2 Instandhaltung 2.1 Die Informationen über die Funktionsweise der Abgasmessmittel enthalten nach Anhang 1 Ziffer 9.3 der Messmittelverordnung insbesondere detaillierte Angaben über die Instandhaltungspflicht des Halters oder der Halterin, alle Instandhaltungsarbeiten, deren Intervalle und den Nachweis, dass sie durchgeführt wurden. 2.2 Alle Instandhaltungsarbeiten gemäss den Informationen über die Funktionsweise sind korrekt durchzuführen. Dabei sind sowohl Umfang als auch Termine einzuhalten. 2.3 Alle Instandhaltungsarbeiten sind mit Hilfe eines Instandhaltungsdokuments nachzuweisen. Es muss insbesondere die Geräteidentifikation, das Datum, die ausgeführten Arbeiten, die Person, welche die Instandhaltung durchgeführt hat, die verwendeten Mess- und Prüfmittel und die Unterschrift enthalten. 2.4 Mess- und Prüfmittel, die bei der Instandhaltung der Abgasmessmittel zur Anwendung kommen, müssen auf nationale Normale rückführbar sein.
3 Justierung 3.1 Die Justierung der Abgasmessmittel muss von einer Fachperson mit einem zertifizierten Referenzgas erfolgen. Dieses Gasgemisch muss eine zertifizierte Unsicherheit von <2 % rel. aufweisen. 3.2 Die Herstellerin legt die Periodizität der Justierung und deren Vorgehensweise in der Bedienungsanleitung fest. Sie erfolgt mindestens jährlich.

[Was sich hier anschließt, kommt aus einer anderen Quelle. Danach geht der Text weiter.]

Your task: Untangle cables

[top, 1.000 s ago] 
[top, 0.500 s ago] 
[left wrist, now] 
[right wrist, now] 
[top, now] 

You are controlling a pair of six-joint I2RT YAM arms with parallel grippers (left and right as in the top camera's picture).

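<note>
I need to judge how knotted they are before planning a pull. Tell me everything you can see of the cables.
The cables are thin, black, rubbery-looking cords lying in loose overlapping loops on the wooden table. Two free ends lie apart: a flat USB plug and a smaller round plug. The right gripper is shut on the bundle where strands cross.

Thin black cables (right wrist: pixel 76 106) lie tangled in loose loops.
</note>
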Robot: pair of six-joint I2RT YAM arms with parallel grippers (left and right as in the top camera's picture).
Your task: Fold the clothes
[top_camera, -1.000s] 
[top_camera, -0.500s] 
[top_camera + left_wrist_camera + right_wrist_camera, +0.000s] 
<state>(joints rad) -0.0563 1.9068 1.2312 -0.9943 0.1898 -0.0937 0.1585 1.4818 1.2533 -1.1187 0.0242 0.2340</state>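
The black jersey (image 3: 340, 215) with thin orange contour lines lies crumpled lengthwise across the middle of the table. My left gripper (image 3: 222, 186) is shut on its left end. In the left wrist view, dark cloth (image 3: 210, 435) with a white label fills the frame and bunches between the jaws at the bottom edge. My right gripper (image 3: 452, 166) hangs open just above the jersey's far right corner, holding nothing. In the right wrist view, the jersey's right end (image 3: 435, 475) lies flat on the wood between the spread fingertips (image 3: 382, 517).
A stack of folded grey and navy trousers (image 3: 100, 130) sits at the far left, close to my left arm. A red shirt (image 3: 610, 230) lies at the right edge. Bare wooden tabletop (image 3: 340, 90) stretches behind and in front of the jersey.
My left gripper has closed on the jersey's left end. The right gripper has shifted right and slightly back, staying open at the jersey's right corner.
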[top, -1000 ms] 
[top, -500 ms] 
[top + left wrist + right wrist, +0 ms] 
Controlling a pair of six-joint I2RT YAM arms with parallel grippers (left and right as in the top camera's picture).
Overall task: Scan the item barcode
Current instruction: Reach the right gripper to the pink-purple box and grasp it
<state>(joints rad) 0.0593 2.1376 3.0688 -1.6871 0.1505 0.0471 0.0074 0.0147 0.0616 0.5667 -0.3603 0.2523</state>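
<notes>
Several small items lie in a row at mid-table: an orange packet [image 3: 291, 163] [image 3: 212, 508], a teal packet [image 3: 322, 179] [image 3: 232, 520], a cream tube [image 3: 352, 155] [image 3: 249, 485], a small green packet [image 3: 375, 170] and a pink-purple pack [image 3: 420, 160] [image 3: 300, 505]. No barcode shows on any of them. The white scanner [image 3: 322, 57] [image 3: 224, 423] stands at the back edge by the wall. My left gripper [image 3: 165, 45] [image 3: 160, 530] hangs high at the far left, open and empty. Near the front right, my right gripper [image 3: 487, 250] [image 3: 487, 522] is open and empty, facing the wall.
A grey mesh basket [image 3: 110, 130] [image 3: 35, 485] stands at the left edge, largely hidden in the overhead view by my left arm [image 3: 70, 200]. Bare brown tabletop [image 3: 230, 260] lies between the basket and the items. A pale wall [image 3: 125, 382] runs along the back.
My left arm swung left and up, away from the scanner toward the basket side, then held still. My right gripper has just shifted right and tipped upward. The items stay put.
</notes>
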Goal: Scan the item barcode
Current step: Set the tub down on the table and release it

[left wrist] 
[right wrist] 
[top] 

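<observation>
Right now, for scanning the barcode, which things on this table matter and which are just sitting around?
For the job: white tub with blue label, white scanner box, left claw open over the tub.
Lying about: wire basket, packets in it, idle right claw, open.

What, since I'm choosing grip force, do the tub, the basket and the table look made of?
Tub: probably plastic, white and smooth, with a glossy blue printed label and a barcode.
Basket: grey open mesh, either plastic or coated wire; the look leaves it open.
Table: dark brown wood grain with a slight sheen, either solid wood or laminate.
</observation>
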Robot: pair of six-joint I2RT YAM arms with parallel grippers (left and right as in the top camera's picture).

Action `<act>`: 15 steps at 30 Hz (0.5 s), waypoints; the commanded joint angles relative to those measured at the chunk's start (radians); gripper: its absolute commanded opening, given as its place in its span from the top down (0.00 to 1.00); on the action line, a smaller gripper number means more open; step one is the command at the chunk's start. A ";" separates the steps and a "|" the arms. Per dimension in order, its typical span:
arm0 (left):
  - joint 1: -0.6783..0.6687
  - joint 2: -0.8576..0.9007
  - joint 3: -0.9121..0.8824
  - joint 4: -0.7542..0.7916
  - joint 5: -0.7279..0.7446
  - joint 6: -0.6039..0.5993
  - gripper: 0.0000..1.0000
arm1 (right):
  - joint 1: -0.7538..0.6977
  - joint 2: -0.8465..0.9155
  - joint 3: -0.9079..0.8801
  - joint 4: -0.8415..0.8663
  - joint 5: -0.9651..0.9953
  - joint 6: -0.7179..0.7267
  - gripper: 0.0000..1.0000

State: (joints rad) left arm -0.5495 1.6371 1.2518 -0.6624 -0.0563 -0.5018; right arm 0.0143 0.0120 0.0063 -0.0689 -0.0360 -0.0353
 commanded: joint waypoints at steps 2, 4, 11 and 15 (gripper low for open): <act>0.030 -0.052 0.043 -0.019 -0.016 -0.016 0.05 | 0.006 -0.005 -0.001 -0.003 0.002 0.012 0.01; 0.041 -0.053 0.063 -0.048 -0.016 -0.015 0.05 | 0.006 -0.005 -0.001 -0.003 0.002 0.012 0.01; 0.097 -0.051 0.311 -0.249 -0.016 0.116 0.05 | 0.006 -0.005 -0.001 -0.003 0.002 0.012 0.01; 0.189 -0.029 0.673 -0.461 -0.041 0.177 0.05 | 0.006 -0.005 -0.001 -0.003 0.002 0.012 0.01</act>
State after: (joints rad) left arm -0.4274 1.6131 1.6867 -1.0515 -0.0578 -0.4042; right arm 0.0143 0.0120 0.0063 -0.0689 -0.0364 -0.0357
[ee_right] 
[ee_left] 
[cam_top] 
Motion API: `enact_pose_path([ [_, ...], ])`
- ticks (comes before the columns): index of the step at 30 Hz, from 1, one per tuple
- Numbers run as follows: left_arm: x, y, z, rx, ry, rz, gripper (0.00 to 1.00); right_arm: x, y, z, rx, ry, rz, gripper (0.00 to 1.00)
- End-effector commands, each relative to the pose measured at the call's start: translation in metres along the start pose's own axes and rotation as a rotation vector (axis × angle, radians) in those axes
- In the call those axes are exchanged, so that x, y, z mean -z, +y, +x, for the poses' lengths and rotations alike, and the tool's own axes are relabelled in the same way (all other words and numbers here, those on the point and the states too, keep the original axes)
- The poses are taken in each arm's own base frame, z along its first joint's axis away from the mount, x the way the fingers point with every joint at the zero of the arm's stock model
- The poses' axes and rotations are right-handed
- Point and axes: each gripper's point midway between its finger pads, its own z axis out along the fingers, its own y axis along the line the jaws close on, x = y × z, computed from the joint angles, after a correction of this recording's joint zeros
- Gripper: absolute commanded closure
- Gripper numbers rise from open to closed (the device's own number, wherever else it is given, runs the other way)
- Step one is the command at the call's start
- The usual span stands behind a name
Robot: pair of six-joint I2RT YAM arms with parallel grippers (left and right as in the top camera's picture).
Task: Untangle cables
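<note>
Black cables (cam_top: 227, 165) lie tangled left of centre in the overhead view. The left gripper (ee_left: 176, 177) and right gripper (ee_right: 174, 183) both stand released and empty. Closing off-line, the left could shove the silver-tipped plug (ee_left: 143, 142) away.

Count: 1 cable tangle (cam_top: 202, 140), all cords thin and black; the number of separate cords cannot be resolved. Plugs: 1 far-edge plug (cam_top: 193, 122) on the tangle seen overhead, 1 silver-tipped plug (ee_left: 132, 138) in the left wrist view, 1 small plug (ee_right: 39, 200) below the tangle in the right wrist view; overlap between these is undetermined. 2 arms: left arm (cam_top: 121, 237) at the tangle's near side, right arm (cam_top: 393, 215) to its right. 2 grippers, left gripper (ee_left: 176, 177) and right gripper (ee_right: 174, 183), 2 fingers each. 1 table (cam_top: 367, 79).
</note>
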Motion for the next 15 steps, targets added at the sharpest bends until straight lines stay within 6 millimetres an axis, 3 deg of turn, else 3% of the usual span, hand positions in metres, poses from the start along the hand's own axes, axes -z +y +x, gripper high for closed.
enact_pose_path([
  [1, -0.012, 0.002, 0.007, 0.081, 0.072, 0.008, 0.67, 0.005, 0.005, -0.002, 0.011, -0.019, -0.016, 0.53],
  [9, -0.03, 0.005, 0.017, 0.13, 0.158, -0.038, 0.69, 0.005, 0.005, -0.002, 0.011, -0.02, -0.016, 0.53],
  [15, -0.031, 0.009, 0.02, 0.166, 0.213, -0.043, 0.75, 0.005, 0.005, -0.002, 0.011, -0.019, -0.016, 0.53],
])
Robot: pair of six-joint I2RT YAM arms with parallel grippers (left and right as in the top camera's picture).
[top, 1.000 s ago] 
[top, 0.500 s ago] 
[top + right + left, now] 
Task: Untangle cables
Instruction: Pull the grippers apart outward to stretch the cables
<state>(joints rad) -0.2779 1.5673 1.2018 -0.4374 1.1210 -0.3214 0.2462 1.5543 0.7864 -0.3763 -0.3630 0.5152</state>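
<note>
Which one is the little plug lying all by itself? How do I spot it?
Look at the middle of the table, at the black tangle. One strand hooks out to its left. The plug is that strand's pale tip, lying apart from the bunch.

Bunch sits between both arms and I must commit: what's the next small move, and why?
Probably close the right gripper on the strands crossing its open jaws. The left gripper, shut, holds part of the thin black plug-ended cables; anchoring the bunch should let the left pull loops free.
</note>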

Falls die Bauart dies vorsieht und die Sicherung des Abgasmessmittels nicht verletzt werden muss, können auch einzelne Sensoren justiert werden und nachträglich vom Verwender oder der Verwenderin eingebaut werden. Diese Sensoren tragen als Zeichen der Justierung eine Markierung der Fachperson, die zur Sicherung der Messmittel ermächtigt ist.